Der Brief war mit Jakob unterzeichnet.

»Dieses Mädel war schuld daran«, sagte die Frau.

»Das wissen wir gar nicht«, warf der Mann ein.

»Sie war auf einmal mit seinem Freund zusammen«, fuhr die Frau fort. »Das hat unser Junge nicht verkraftet.«

»Glaubt ihr, dass es unser Sohn sein könnte?«, fragte der Mann. Sie saßen Sigurður Óli gegenüber auf dem Sofa und warteten darauf, dass Fragen beantwortet wurden, die sie seit dem Verschwinden ihres Sohnes bedrängt hatten. Sie wussten, dass er die schwierigsten nicht beantworten konnte, die ihnen all diese Jahre auf der Seele gelegen hatten, die mit dem Verhalten und der Verantwortung der Eltern zusammenhingen, aber er konnte ihnen sagen, ob der Sohn gefunden worden war. In den Nachrichten hatte es lediglich geheißen, dass man das Skelett eines Mannes im Kleifarvatn gefunden hatte. Das Sendegerät oder das Loch im Schädel waren nicht erwähnt worden. Sie begriffen nicht, worauf Sigurður Óli hinauswollte, als er seine Fragen in diese Richtung lenkte. Sie wollten nur eine Antwort auf die eine Frage: War er das?

»Ich gehe davon aus, dass die Wahrscheinlichkeit äußerst gering ist«, erklärte Sigurður Óli. Er blickte von einem Ehepartner zum anderen. Das unbegreifliche Verschwinden und der Tod eines geliebten Menschen hatten ihr ganzes Leben überschattet. Die Sache hatte nie ein Ende gefunden.

Ihr Sohn war immer noch nicht nach Hause gekommen, und so war es die ganzen Jahre über gewesen. Sie wussten nicht, wo er sich befand und was ihm widerfahren war, und diese Ungewissheit war von Trauer und Schwermut begleitet.

»Wir glauben, dass er ins Meer gegangen ist«, sagte die Frau.

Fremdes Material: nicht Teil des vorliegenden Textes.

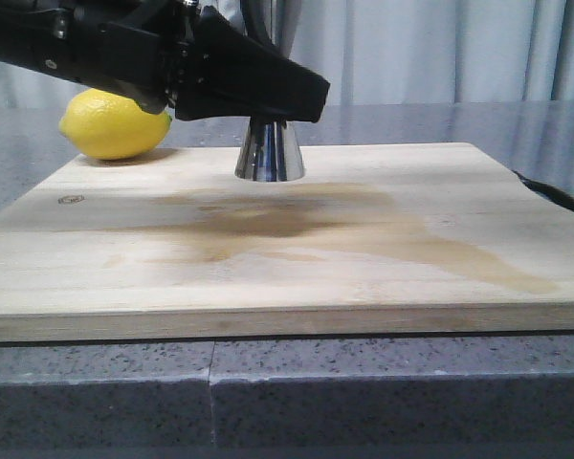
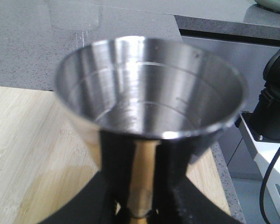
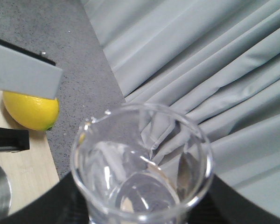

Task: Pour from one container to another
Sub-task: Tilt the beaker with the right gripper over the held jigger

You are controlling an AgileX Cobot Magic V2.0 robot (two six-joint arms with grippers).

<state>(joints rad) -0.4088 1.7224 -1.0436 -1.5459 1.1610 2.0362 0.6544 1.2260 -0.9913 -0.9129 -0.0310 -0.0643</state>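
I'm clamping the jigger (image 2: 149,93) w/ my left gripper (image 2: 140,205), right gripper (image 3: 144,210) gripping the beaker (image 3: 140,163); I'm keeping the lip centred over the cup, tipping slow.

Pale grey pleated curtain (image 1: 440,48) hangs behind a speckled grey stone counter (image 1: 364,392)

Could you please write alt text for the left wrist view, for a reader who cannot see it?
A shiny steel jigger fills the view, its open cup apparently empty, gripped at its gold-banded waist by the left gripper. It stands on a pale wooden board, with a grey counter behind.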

»Er war ein guter Schwimmer. Ich bin immer der Meinung gewesen, dass er einfach hinausgeschwommen ist, bis er wusste, dass er zu weit geschwommen war, oder bis die Kälte ihn überwältigt hat.«

»Die Polizei hat uns seinerzeit gesagt, dass er wahrscheinlich ins Meer gegangen ist, weil die Leiche nicht gefunden wurde«, sagte der Mann.

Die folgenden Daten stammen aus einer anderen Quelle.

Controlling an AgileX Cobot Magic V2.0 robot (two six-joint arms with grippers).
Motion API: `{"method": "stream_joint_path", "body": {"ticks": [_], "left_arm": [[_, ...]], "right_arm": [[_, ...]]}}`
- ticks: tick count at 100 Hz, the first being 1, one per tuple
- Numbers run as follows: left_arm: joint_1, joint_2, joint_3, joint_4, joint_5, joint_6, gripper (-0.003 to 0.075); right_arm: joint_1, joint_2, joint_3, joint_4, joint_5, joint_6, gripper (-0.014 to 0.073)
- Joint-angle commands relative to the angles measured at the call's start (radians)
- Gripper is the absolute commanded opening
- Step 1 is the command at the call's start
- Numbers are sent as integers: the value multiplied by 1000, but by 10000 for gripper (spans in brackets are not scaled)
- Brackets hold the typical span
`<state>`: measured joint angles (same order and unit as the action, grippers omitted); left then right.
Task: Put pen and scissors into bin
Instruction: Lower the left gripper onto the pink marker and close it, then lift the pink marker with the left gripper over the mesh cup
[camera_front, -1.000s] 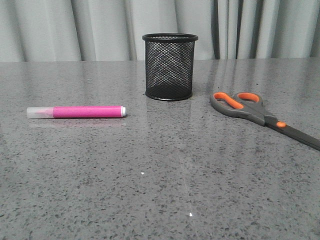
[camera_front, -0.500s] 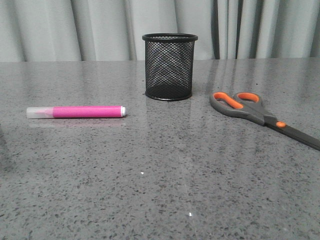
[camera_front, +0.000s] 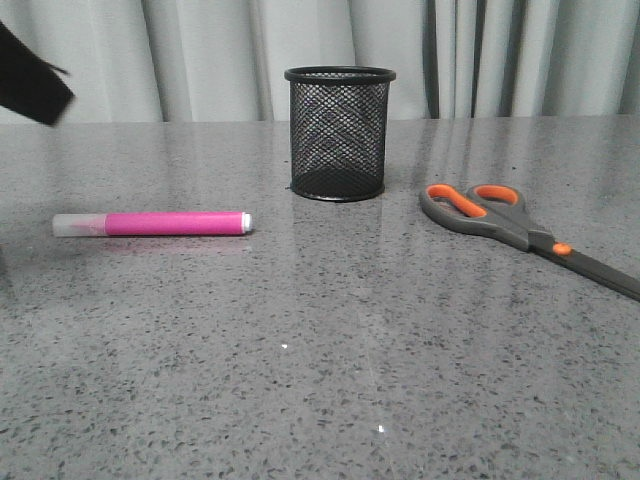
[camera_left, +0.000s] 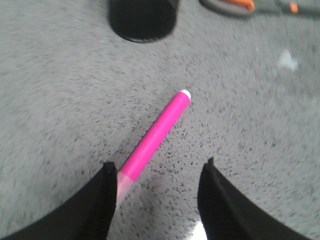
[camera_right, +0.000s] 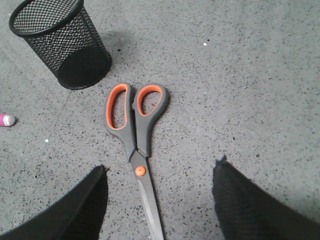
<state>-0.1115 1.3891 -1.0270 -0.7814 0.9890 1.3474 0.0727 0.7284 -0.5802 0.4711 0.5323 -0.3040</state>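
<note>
The magenta pen lies flat at the table's left, whitish cap pointing left. The black mesh bin stands upright at the middle back. The grey and orange scissors lie closed at the right, blades toward the front right. My left gripper is open above the pen, whose capped end lies beside one finger; the gripper holds nothing. My right gripper is open above the scissors, with the blade between its fingers, not touching. The bin stands beyond the scissors' handles.
A black part of the left arm shows at the upper left of the front view. The grey speckled tabletop stretches to a grey curtain behind. The pen's white end shows at the edge of the right wrist view.
A black part of the left arm has come into the front view at the upper left. The pen, scissors and bin have not moved.
</note>
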Motion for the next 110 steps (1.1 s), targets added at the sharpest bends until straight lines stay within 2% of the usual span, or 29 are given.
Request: {"method": "stream_joint_path", "body": {"ticks": [1,20,41,65,72,76,91,101,110], "left_arm": [[-68,53,-94,55,19,30,345],[-196,187,-217,238,9,30,345],[-241,272,-275,257,-10,32,345],[-245,323,-285,281,-26,32,334],[-245,323,-285,296,-27,32,295],[-245,323,-285,316,-26,32,246],[-245,323,-285,383,28,32,-21],[-245,320,-296,391,58,18,-19],[-245,307,-340,387,58,-58,-19]], "right_arm": [[2,2,-37,6,-52,-17,412],[2,2,-37,6,-50,-19,412],[2,2,-37,6,-37,-19,412],[-12,2,-37,6,-25,-19,412],[-12,2,-37,6,-18,-19,412],[-12,2,-37,6,-15,-19,412],[-12,2,-37,6,-11,-19,412],[-12,2,-37,6,-11,-19,412],[-12,2,-37,6,-8,-19,412]]}}
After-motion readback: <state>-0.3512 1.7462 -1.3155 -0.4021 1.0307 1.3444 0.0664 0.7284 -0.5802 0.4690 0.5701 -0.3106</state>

»Wegen diesem Weibsbild«, sagte die Frau.

»Wir können ihr nicht die Schuld daran geben«, sagte der Mann.

Sigurður Óli merkte, dass die beiden in gewohntem Fahrwasser waren. Er stand auf, um sich zu verabschieden.

»Manchmal kriege ich so eine Wut auf ihn«, sagte die Frau, und Sigurður Óli war nicht klar, ob sie ihren Ehemann meinte oder ihren Sohn.

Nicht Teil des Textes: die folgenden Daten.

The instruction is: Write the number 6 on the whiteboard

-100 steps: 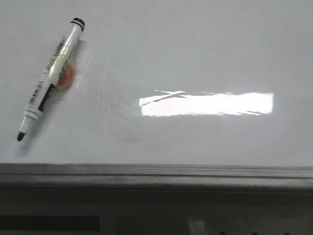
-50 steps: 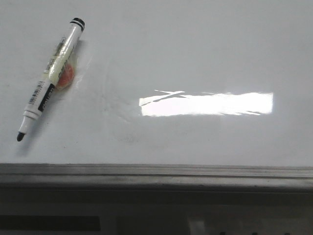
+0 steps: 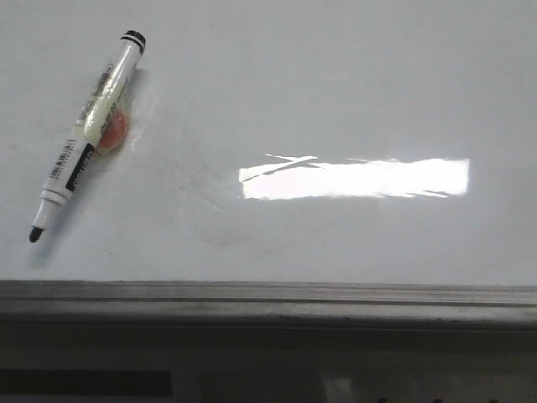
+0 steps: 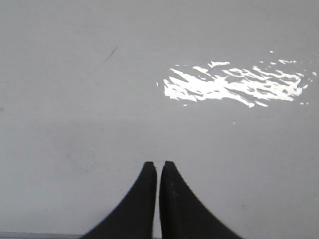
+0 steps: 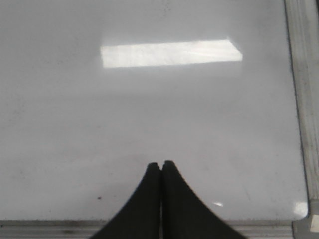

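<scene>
The whiteboard (image 3: 336,84) fills the front view, glossy and white-grey with faint smudges. No number 6 is in view on it. An uncapped black-and-white marker (image 3: 88,134) lies slanted at the board's far left, its black tip toward the near edge. Neither gripper appears in the front view. In the left wrist view my left gripper (image 4: 158,163) hovers over bare board (image 4: 75,124), its fingers almost touching, with nothing between them. My right gripper (image 5: 160,163) is shut and empty above the board's (image 5: 75,124) near edge.
A small orange blob (image 3: 116,131) sits under the marker's barrel. The grey metal frame (image 3: 268,294) runs along the near edge and also the side (image 5: 301,74). A bright rectangular glare (image 3: 357,178) lies mid-board. A short faint dark streak (image 4: 110,54) marks the surface.
</scene>
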`<action>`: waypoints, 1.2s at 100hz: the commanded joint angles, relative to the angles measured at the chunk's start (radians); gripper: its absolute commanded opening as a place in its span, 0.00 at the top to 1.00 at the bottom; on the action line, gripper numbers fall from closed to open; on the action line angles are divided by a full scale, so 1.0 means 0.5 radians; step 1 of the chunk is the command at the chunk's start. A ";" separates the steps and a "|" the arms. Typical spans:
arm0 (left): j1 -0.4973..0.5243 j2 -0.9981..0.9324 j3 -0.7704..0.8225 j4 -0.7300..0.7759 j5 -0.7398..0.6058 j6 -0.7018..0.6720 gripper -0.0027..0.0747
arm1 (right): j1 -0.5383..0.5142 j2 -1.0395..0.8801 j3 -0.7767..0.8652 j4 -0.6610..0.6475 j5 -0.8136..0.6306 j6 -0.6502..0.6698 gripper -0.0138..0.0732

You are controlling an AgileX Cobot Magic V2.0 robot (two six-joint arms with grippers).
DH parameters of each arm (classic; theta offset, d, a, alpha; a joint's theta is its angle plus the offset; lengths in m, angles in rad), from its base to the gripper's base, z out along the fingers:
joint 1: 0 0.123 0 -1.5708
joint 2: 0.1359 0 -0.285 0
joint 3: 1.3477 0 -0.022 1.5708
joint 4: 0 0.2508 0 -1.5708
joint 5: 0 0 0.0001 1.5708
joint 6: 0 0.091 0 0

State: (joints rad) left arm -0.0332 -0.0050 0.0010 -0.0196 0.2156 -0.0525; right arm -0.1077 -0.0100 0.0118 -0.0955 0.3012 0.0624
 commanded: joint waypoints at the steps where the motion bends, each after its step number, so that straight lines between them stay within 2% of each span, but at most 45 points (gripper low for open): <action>1: 0.003 -0.058 0.046 -0.004 -0.207 -0.018 0.99 | -0.010 -0.033 0.027 -0.059 -0.302 -0.004 0.91; 21: 0.003 -0.058 0.046 -0.004 -0.227 -0.018 0.99 | -0.010 -0.033 0.027 -0.044 -0.820 -0.004 0.91; 34: 0.003 -0.058 0.046 -0.009 -0.339 -0.018 0.99 | -0.010 -0.033 0.027 -0.039 -0.915 -0.004 0.91; 44: 0.003 -0.058 0.027 -0.014 -0.388 -0.018 0.99 | -0.010 -0.030 0.000 -0.039 -0.832 -0.004 0.91; 75: 0.003 0.052 -0.232 -0.106 -0.251 -0.018 0.99 | -0.010 0.303 -0.339 0.017 -0.171 -0.004 0.91; 96: 0.003 0.170 -0.461 -0.088 -0.109 -0.018 0.98 | -0.010 0.542 -0.432 0.049 -0.193 -0.004 0.91; 104: 0.003 0.216 -0.460 -0.088 -0.076 -0.018 0.86 | -0.010 0.564 -0.432 0.049 -0.193 -0.004 0.91; 110: 0.003 0.248 -0.435 -0.088 -0.112 -0.018 0.69 | -0.010 0.568 -0.432 0.049 -0.197 -0.004 0.91; 116: 0.003 0.272 -0.402 -0.097 -0.222 -0.018 0.54 | -0.010 0.568 -0.432 0.049 -0.197 -0.004 0.91; 120: 0.003 0.288 -0.369 -0.113 -0.344 -0.018 0.49 | -0.010 0.568 -0.432 0.049 -0.197 -0.004 0.91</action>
State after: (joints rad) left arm -0.0332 0.1052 -0.1776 -0.0589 0.1956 -0.0525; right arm -0.1077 0.2568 -0.1661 -0.0714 0.2753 0.0624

Valgerður erwartete Erlendur im Restaurant, sie trug dieselbe Lederjacke wie bei ihrer ersten Verabredung. Ihre Wege hatten sich zufällig gekreuzt, und Erlendur hatte sie in einem Anfall von Impulsivität zum Essen eingeladen, ohne zu wissen, ob sie verheiratet war und eine Familie hatte. Es stellte sich heraus, dass sie zwar mit einem Ehemann unter einem Dach lebte, aber die Beziehung hatte Risse bekommen, und die beiden Söhne waren aus dem Haus. Als sie sich das nächste Mal trafen, gab sie Erlendur gegenüber zu, dass es ihre Absicht gewesen war, ihn zu benutzen, um sich an ihrem Mann zu rächen.